AirFlights Bronze Layer
Tools: Databricks | SerpAPI | Pandas | PyArrow | PySpark | Delta Lake | datetime
Description:
This layer is responsible for extracting and storing raw flight data, no transformations or business logic applied. It consists of two identical notebooks:
– The first notebook extracts outbound flights between the defined origin airports , in this Example :(DC metro — IAD, DCA, BWI) to destination airports (Florida — 5 airports)
– The second notebook runs the same logic to capture return flights.
Each notebook calls SerpAPI’s Google Flights engine across all airport combinations (15 API calls per run), parses the raw response into a flat pandas DataFrame enforced by a PyArrow schema, and writes the result to a Delta table in Databricks.
The raw fetched_at timestamp on every record ensures full traceability back to the moment of ingestion.
Saved as:
- Airflights_Outbound — DC → FL flights
- Airflights_Return — FL → DC flights
The configuration and setup
— SerpAPI is a service that scrapes Google search results (including Google Flights) and returns structured data SERPAPI_KEY is retrieved securely from Databricks Secrets rather than hardcoded
Using PyArrow to define the structure of Delta/Parquet table before any data is written. Defining the schema upfront enforces type safety .
Code Explanation
Three functions that together form the extract and load step of your Bronze ingestion pipeline.
extract_flights(origin, destination)
Fetches flight data for a single airport pair from SerpAPI.
Sends a request to SerpAPI’s Google Flights engine and gets back a dictionary of results.
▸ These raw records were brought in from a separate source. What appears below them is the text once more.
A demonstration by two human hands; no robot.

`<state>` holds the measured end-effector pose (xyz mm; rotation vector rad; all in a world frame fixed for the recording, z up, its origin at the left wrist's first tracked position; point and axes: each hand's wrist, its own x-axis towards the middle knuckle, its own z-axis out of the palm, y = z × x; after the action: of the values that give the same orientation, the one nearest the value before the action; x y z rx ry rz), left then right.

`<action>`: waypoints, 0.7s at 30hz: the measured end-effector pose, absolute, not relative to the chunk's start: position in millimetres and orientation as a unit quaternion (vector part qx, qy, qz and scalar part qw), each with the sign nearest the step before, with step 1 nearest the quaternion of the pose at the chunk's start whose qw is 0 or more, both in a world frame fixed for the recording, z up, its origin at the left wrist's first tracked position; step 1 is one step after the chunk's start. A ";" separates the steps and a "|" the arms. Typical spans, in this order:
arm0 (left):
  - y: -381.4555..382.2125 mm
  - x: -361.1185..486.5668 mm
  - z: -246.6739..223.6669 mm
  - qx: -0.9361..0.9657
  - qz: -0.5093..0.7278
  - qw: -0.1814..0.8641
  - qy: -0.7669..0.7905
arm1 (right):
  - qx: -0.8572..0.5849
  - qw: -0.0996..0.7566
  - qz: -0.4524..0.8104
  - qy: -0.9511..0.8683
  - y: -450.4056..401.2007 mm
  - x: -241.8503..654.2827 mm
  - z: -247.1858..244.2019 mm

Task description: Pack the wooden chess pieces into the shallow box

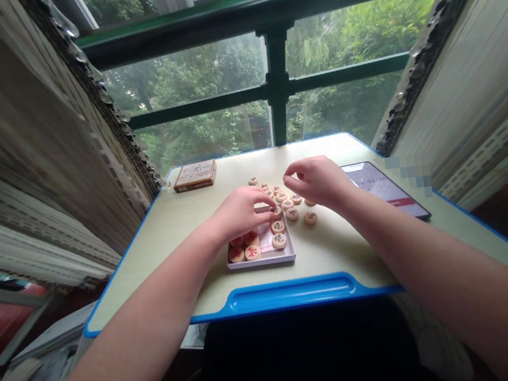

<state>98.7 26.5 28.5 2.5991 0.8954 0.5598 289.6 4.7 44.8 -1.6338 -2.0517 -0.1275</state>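
Note:
A shallow white box [262, 262] sits near the table's front, with red-marked round pieces [252, 252] at its left and black-marked pieces [279, 241] along its right side. My left hand [243, 212] reaches over the box, its thumb and fingertips closed on a black-marked piece [276, 212] at the right column's top. Loose black-marked pieces [292, 213] lie in a cluster behind and right of the box. Above the cluster's right side is my right hand [314, 180], thumb and index finger curled close together; whatever they may hold is hidden.
A brown cardboard box [195, 176] lies at the table's back left. On the right rests a tablet [385, 191] showing a timer. The light table [151, 257] has a blue rim and a blue front groove [292, 293]. Curtains and a window stand beyond.

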 end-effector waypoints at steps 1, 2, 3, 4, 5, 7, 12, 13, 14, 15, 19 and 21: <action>26.7 98.5 28.4 0.916 0.196 0.158 0.314 | -0.601 0.256 -0.048 -0.755 4.8 289.6 44.6; 26.9 98.4 28.2 0.918 0.194 0.149 0.312 | -0.601 0.257 -0.048 -0.755 4.9 289.6 44.3; 27.0 98.4 28.0 0.920 0.192 0.142 0.309 | -0.602 0.258 -0.048 -0.754 5.0 289.6 44.1; 26.9 98.5 27.7 0.922 0.190 0.137 0.308 | -0.602 0.259 -0.049 -0.754 5.1 289.7 43.9; 26.8 98.5 27.6 0.924 0.188 0.134 0.306 | -0.603 0.259 -0.050 -0.753 5.2 289.8 43.7; 26.5 98.7 27.3 0.926 0.184 0.129 0.304 | -0.605 0.260 -0.052 -0.751 5.6 290.1 43.4; 26.8 98.5 26.9 0.927 0.180 0.127 0.304 | -0.624 0.264 -0.058 -0.733 6.8 291.2 44.2; 26.9 98.4 26.9 0.927 0.181 0.131 0.302 | -0.627 0.266 -0.060 -0.729 6.8 291.3 44.6; 27.0 98.1 26.9 0.926 0.182 0.136 0.300 | -0.630 0.269 -0.061 -0.726 6.7 291.3 45.1; 27.0 97.9 27.1 0.926 0.185 0.139 0.298 | -0.632 0.270 -0.061 -0.724 6.6 291.3 45.6; 26.3 97.0 28.5 0.927 0.198 0.138 0.288 | -0.631 0.264 -0.052 -0.728 5.7 291.1 46.9; 26.4 96.9 28.8 0.927 0.198 0.138 0.285 | -0.628 0.259 -0.048 -0.732 5.4 291.3 47.2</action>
<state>96.9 26.4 28.8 2.6825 0.8256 0.5741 291.3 5.4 47.2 -1.7022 -1.9837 -0.1312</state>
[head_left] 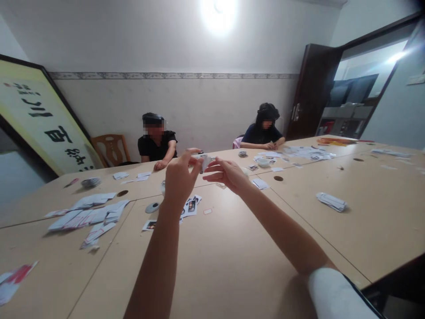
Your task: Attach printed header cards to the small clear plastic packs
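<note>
Above the middle of the table, my left hand (181, 175) pinches a small white piece of paper (205, 163) between thumb and fingers. My right hand (229, 174) meets it from the right, its fingertips closed at the paper's edge. A small dark thing shows by the left fingertips, too little of it to name. Beneath my left forearm lie printed photo cards (191, 207), partly hidden by it. A grey disc (152, 207) is left of that wrist, and a tiny red-edged slip (207, 212) lies below the hands.
Stacks of white paper pieces (89, 215) spread over the left of the table (232, 266). A folded white bundle (331, 201) lies at right. Two people (157, 141) (262, 130) sit across, near more papers (308, 153) and a bowl (264, 163). Round holes (278, 178) pierce the tabletop.
</note>
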`<action>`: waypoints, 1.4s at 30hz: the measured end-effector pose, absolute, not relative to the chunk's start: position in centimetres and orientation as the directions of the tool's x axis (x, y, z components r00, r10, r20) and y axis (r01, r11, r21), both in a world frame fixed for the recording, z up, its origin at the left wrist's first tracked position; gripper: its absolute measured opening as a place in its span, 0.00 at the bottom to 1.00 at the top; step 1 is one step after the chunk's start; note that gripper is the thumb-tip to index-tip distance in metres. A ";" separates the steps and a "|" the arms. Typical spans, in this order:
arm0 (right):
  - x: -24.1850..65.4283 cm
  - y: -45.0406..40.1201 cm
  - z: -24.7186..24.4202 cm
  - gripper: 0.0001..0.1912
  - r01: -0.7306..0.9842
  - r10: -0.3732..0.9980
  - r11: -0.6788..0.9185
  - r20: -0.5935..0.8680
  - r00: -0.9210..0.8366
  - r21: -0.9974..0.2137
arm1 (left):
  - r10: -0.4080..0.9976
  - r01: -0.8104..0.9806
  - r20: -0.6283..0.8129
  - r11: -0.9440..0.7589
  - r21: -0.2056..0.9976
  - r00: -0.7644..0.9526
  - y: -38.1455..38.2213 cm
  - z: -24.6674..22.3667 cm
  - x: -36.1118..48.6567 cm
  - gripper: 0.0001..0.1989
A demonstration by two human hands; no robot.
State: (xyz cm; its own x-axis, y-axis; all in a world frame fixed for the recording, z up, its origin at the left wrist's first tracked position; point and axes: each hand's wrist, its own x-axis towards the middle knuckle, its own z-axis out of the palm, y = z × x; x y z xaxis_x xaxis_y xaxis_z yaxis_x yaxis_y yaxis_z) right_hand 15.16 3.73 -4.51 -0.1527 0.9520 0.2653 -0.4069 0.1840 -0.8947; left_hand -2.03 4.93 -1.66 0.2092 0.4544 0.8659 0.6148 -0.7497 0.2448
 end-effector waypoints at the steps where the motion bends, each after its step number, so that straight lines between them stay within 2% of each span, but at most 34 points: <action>1: 14.8 3.9 -4.3 0.16 -0.476 0.952 0.176 0.272 -0.141 -0.861 | 0.432 0.616 0.872 -0.758 0.213 0.231 4.9 -1.8 -1.8 0.13; 4: 14.5 4.4 -4.0 0.13 -0.565 0.953 0.169 0.280 -0.114 -0.807 | 0.372 0.624 0.885 -0.771 0.127 0.280 4.6 -2.0 -1.2 0.11; 9: 14.9 4.4 -4.2 0.09 -0.574 0.950 0.194 0.298 -0.091 -0.795 | 0.318 0.643 0.885 -0.766 0.027 0.341 4.4 -2.3 -0.2 0.07; 19: 16.2 4.6 -4.5 0.10 -0.497 0.938 0.291 0.345 -0.018 -0.817 | 0.407 0.592 0.848 -0.793 0.143 0.341 5.1 -2.7 0.0 0.12; 22: 16.4 4.2 -4.1 0.10 -0.450 0.924 0.336 0.381 -0.012 -0.828 | 0.423 0.538 0.845 -0.818 0.202 0.326 5.1 -2.5 -0.2 0.15; 25: 16.7 3.8 -3.6 0.09 -0.402 0.881 0.407 0.468 -0.063 -0.820 | 0.467 0.419 0.832 -0.848 0.325 0.299 4.8 -2.0 -0.6 0.18; 29: 17.4 3.6 -3.4 0.13 -0.379 0.839 0.447 0.527 -0.137 -0.810 | 0.555 0.297 0.796 -0.823 0.484 0.242 4.5 -1.7 -0.6 0.14; 34: 17.9 3.3 -3.3 0.18 -0.306 0.814 0.496 0.558 -0.162 -0.813 | 0.651 0.191 0.731 -0.759 0.622 0.206 4.4 -1.9 -0.3 0.11; 42: 17.6 2.4 -3.0 0.23 -0.201 0.782 0.604 0.622 -0.039 -0.771 | 0.746 -0.059 0.643 -0.644 0.763 0.173 4.0 -1.8 -0.2 0.14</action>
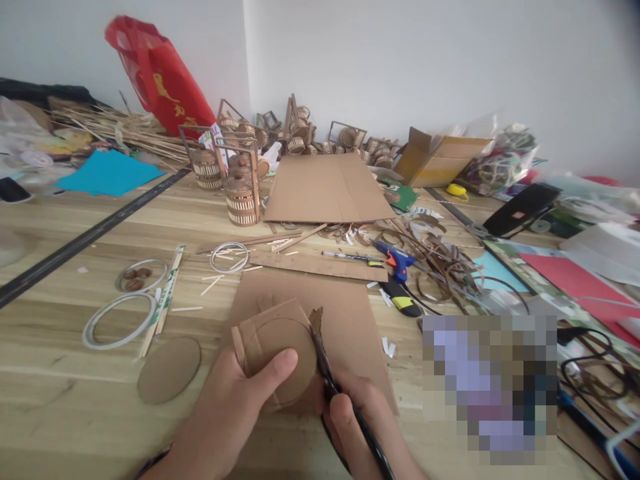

For each flight offer, it grabs segs[0] (first segment) and segs[-1] (last segment) .
Parsing the response:
SerpAPI returns two buckets of flights:
other_flights — remaining available options
best_flights — Google’s top recommended options
write_to_delta_table(df, table_name)
Converts the pandas DataFrame to Spark and writes it as a Delta table.
Using mode(overwrit) replaces the table on each run — appropriate for Bronze since you’re re-fetching fresh raw data.
extract_all_flights(origins, destinations)
Orchestrates the full extraction across all airport combinations.
The function accepts origins and destinations as parameters — the loop hardcodes FL_AIRPOSRTS and DC_AIRPORTS directly.
Collects all non-empty DataFrames, concatenates them, then writes once to Airflights_Outbound and Airflights_Return.
Execution Flow
extract_all_flights(FL_AIRPORTS, DC_AIRPORTS)
└── for each of 15 pairs (5 FL × 3 DC airports):
extract_flights(origin, destination)
└── SerpAPI call → parse best + other flights → pandas df
└── pd.concat all results
└── write_to_delta_table → "Airflights_Bronze_Return"